Lafay’s victory on Sunday still came as a surprise, even for his own team mates.
“With one kilometre left, the guys asked me who won,” said Cofidis rider Anthony Perez, who was lagging far behind. “I said Victor but I was joking. And then I saw that he had actually won, I didn’t know it, it’s crazy.
Lafay added: “I kept on telling myself, ‘They’re going to eat me up, they’re going to eat me up, but suddenly I realised I had done it.”
Briton Adam Yates, Pogacar’s UAE team mate, retained the overall leader’s yellow jersey after finishing safely in the chasing bunch.
Twice Tour winner Pogacar gained a two-second bonus, added to the eight seconds he earned for being first to the top of the Jaizkibel climb, just ahead of defending champion Vingegaard.
The Danish rider, who came elbow-to-elbow with Pogacar in the lead-up to the sprint, picked up five seconds there but now trails his big rival by 11 seconds in the overall standings.
“I think it was successful today even if we didn’t get the stage win,” said Pogacar.
“It’s a perfect situation. We wanted to defend the yellow jersey and take seconds, and we did that,” added the Slovenian, who broke his wrist last April.
“It’s a bit sore now after all this sprinting, but it’s getting better every day,” he said.

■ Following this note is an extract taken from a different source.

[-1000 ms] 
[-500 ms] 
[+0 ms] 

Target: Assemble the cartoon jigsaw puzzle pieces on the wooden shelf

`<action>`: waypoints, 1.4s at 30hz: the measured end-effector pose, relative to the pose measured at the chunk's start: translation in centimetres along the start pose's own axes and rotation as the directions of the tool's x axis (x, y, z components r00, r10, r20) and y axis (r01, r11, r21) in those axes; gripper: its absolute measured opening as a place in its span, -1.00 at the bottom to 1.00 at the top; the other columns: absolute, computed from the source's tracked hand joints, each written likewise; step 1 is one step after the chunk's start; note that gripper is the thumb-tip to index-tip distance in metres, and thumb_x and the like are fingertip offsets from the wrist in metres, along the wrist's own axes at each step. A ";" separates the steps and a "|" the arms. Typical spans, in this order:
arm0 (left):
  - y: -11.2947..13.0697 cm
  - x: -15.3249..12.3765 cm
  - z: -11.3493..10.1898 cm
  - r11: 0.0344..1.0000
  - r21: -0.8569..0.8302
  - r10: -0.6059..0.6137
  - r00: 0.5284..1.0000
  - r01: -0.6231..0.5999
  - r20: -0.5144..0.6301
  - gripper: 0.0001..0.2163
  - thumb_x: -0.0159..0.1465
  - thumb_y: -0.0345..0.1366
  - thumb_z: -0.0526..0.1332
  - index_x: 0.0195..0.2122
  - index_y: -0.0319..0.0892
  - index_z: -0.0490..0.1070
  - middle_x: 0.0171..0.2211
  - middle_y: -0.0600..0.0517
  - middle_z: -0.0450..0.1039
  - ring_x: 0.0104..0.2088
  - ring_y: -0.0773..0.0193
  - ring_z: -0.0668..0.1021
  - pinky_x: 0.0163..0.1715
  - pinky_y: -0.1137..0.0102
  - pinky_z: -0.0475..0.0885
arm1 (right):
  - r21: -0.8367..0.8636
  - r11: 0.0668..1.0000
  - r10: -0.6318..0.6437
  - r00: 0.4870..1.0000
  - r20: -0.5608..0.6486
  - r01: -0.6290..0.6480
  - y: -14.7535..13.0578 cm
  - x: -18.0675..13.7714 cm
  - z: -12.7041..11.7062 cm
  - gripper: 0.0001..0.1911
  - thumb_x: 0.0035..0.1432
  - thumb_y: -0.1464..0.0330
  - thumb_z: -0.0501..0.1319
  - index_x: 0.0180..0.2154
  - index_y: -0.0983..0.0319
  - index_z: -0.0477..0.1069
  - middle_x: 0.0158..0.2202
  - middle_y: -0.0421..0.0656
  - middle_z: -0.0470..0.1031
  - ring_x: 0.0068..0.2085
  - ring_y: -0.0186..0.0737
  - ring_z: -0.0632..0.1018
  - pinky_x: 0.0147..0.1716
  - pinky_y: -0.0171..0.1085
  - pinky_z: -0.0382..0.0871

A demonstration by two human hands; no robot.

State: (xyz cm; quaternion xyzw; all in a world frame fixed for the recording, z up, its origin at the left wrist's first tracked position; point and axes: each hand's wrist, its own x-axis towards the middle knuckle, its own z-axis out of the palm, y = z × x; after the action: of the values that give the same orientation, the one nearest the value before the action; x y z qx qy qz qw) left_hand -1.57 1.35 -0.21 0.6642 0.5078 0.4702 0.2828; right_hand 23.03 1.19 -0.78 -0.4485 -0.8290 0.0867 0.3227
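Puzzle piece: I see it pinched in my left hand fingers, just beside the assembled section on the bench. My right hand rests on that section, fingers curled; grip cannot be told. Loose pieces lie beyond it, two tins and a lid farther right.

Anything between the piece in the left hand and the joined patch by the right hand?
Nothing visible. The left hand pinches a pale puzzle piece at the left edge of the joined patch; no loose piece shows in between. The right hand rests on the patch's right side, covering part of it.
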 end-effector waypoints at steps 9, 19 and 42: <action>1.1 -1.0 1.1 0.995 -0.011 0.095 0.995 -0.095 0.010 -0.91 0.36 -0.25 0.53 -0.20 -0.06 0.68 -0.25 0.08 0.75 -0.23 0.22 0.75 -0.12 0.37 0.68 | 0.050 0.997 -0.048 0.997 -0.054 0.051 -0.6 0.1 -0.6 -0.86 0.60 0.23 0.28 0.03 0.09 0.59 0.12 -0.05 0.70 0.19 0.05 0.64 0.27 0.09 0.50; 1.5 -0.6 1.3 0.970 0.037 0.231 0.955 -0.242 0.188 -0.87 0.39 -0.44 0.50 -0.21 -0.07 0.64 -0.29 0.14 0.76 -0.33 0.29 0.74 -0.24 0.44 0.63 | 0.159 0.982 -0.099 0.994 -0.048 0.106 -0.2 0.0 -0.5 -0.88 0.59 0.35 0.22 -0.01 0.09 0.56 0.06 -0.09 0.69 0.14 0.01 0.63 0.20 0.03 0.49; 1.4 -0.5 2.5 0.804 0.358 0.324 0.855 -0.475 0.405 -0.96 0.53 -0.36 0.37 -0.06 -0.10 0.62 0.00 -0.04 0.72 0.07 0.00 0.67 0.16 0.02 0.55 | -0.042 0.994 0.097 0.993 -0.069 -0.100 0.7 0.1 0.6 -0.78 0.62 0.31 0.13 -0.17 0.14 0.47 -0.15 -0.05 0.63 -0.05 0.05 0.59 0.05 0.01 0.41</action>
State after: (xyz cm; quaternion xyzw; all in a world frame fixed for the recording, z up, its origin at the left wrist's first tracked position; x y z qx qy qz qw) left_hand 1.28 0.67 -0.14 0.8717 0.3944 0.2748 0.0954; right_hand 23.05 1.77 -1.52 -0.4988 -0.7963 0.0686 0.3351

Yates told a news conference: “Our goal today was to set up Tadej for that sprint (at the top of Jaizkibel). He’s a great leader to work with. He’s always motivated so it keeps everyone around motivated.
Yates leads Pogacar by six seconds, with Vingegaard in sixth place.
Monday’s third stage is a 193.5km ride from Amorebieta Etxano to Bayonne as the race enters France.